How to complete this task: The entries below contain a line with "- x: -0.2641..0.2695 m" and a line with "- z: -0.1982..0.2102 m". Quote exactly those two lines and all lines between them.

Available records:

○ ○ ○ ○ ○

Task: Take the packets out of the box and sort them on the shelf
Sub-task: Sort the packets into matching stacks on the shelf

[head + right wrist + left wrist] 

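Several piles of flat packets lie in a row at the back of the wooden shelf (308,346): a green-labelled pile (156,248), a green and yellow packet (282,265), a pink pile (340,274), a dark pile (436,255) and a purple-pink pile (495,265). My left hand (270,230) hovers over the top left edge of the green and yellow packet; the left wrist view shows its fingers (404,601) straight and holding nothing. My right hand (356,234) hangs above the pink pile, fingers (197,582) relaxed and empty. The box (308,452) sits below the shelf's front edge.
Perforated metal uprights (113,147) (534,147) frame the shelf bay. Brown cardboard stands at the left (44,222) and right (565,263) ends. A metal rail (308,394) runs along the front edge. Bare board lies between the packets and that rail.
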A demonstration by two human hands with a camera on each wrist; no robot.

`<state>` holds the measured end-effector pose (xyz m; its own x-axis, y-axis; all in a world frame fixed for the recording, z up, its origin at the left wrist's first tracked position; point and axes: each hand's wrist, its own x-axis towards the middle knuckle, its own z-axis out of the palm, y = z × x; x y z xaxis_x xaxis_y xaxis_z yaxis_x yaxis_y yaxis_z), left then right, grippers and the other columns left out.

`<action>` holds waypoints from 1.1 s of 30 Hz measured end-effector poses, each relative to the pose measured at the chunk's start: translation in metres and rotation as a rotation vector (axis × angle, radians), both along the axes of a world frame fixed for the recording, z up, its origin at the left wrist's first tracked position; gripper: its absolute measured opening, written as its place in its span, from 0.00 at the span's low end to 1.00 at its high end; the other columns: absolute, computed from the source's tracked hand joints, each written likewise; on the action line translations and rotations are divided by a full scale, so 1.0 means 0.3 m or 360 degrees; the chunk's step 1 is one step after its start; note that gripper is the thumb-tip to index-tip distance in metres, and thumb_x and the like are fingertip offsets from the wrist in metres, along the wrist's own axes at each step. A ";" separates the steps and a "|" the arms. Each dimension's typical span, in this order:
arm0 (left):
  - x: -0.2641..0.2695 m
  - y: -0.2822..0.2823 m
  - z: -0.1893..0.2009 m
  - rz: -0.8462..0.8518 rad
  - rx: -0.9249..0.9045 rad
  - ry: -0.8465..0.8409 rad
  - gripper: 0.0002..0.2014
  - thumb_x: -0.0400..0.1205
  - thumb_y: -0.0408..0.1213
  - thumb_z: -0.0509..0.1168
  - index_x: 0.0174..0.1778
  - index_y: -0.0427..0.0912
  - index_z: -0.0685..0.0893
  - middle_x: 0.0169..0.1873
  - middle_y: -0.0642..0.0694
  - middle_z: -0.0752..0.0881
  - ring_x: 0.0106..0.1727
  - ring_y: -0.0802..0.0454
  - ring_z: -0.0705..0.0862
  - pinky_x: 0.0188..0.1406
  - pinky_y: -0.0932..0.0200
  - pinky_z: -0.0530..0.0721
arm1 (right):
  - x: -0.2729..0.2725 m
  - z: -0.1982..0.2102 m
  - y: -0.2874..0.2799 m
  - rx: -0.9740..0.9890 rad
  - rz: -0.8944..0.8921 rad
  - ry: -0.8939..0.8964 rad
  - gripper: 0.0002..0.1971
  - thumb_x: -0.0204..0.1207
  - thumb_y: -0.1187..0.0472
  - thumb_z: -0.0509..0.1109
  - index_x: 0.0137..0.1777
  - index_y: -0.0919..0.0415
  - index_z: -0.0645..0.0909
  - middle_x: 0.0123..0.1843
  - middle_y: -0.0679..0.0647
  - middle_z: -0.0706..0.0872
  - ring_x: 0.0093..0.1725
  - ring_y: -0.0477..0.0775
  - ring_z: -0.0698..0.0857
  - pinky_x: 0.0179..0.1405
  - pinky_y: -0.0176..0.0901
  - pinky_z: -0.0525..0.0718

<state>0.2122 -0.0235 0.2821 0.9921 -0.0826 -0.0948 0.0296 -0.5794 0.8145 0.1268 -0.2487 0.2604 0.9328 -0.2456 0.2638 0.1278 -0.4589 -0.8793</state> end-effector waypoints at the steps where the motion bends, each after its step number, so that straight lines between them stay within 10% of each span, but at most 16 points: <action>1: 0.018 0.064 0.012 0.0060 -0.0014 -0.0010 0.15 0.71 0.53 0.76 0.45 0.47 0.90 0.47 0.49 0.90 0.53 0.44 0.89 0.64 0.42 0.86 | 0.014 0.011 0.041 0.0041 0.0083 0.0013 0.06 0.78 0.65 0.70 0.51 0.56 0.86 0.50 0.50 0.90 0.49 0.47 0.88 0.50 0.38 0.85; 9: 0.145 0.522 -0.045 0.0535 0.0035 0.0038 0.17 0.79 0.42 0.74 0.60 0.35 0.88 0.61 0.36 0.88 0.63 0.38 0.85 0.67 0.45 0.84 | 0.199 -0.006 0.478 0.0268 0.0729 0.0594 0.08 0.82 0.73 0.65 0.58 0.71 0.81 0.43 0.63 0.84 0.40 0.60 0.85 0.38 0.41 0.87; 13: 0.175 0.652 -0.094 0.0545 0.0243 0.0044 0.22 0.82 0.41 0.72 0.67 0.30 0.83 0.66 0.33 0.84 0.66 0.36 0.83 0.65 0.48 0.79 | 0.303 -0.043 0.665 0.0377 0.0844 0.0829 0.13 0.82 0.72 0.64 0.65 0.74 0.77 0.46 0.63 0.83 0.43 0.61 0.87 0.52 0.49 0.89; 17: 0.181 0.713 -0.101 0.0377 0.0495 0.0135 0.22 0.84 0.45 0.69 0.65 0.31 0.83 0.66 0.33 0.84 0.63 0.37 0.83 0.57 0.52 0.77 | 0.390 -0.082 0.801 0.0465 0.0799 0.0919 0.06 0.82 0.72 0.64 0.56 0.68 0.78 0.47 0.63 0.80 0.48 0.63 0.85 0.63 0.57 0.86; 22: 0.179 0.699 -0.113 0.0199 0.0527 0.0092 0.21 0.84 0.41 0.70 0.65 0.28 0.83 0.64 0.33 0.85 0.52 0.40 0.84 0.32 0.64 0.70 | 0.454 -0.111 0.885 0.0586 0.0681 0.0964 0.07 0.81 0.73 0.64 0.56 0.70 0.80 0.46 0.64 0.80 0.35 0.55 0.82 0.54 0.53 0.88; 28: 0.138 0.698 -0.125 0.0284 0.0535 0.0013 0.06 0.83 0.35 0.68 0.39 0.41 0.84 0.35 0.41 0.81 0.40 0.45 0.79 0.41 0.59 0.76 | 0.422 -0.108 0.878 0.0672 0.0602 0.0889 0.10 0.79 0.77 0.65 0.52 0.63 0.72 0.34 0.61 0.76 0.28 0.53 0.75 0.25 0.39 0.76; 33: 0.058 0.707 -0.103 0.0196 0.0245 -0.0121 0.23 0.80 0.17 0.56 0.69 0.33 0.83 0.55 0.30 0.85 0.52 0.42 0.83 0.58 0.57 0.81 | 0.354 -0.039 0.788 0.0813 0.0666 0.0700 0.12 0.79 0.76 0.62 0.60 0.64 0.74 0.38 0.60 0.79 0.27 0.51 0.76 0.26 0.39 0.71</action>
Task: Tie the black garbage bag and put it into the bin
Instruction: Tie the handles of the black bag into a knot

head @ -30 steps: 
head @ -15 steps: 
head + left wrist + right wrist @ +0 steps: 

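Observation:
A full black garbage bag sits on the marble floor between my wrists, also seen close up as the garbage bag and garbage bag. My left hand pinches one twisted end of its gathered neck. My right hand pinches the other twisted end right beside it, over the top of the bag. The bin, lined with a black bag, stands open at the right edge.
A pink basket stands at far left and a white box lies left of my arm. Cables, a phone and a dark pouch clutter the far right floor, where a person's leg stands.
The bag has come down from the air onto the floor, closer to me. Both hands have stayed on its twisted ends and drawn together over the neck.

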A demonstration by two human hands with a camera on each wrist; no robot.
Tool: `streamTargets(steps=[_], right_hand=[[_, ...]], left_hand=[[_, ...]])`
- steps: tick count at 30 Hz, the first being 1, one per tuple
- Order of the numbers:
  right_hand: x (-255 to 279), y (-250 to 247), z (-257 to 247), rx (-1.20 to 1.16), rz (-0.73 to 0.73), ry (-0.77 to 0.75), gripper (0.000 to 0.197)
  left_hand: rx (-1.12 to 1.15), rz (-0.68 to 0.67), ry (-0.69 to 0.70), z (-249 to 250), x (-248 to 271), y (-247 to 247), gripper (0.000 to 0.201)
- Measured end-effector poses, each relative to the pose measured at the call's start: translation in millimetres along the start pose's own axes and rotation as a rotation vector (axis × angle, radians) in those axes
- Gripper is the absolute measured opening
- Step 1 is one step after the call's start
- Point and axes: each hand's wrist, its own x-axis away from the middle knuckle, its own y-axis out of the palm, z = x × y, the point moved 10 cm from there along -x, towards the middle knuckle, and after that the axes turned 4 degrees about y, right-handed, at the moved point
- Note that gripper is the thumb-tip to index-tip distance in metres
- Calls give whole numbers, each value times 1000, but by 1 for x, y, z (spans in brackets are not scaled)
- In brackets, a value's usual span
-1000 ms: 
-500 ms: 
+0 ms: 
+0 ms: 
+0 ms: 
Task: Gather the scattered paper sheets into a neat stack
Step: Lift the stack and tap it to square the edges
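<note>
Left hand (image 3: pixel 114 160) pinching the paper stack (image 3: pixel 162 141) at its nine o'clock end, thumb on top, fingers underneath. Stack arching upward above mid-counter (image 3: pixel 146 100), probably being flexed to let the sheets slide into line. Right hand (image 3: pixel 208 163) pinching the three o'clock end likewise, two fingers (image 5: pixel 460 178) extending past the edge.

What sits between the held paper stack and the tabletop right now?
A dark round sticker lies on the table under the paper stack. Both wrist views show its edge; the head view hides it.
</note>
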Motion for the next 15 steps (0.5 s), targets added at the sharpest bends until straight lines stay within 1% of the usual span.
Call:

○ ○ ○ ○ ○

Written answer:
  - x: -0.2641..0.2695 m
  - y: -0.2822..0.2823 m
  - z: -0.1893..0.2009 m
  - rz: -0.8462..0.8518 rad
  - rx: -0.9249..0.9045 rad
  - ry: -0.8465..0.8409 rad
  - gripper: 0.0002..0.2014
  - thumb_x: -0.0400..0.1205
  - thumb_y: -0.0408..0.1213
  - thumb_z: -0.0509..0.1168
  - index_x: 0.0174..0.1778
  - index_y: -0.0427..0.0912
  - index_z: -0.0685..0.0893
  - middle_x: 0.0169..0.1873
  - middle_y: -0.0642..0.0694
  - middle_z: -0.0752..0.0881
  - ring_x: 0.0106..0.1727
  - ring_y: -0.0802..0.0454
  - ring_z: -0.0705..0.0862
  - pinky_x: 0.0188..0.1406
  - pinky_y: -0.0932..0.0200
  - pinky_z: -0.0530..0.0721
arm1 (right):
  - x: -0.2729..0.2725 m
  - z: -0.1982..0.2102 m

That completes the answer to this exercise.